◆ What you will do
You are asked to filter the data below and copy every line holding "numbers".
▬▬▬▬▬▬
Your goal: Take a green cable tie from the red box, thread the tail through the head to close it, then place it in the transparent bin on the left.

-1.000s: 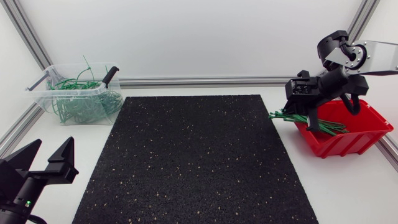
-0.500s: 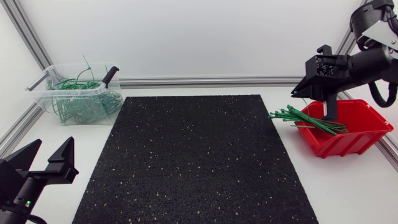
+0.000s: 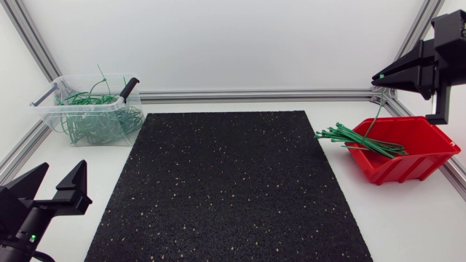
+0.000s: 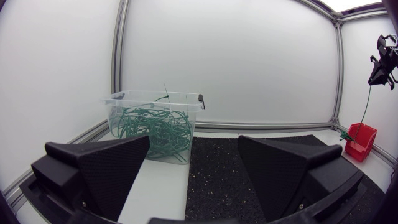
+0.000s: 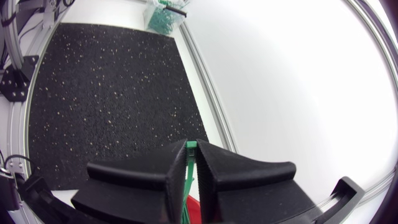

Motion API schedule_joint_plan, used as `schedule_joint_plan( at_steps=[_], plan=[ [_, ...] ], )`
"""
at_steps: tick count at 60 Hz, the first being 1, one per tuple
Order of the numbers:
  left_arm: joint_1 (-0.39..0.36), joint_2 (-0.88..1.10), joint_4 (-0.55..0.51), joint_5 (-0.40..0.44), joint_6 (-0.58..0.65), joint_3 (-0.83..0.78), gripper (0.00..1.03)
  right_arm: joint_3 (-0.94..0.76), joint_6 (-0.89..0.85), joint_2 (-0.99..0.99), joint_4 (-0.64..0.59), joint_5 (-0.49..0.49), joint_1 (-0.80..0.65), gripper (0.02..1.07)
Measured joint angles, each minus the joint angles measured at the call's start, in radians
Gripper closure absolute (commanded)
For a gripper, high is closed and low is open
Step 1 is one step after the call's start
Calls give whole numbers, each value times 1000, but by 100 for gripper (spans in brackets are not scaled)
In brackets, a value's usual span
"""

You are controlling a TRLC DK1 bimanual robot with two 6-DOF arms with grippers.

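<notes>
1. The right gripper (image 5: 193, 149) is clenched on one green cable tie (image 5: 192, 144), pinched between both fingertips, high above the red box (image 3: 408, 166).
2. The held tie hangs straight down, its lower end reaching the bundle of green ties (image 3: 349, 136) that lies over the box's rim toward the black mat (image 3: 226, 189).
3. The left gripper (image 3: 55, 182) sits released and holds nothing, low at the table's near left corner.
4. The transparent bin (image 3: 51, 102) at the far left corner holds a tangle of looped green ties (image 3: 95, 120).
</notes>
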Motion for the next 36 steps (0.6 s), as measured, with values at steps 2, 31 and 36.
schedule_joint_plan(
  at_steps=[2, 31, 36],
  plan=[
    [0, 0, 0, 0, 0, 0, 4, 21, 8, -5, -32, -47, -18, 94],
    [0, 0, 0, 0, 0, 0, 4, 168, 323, -32, -193, -333, -43, 94],
    [0, 0, 0, 0, 0, 0, 4, 169, 464, -33, -156, -290, 27, 94]
  ],
)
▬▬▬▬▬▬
◆ Response to this exercise
Order of the numbers:
Calls give whole numbers, each value times 1000, but by 100 for gripper (spans in brackets are not scaled)

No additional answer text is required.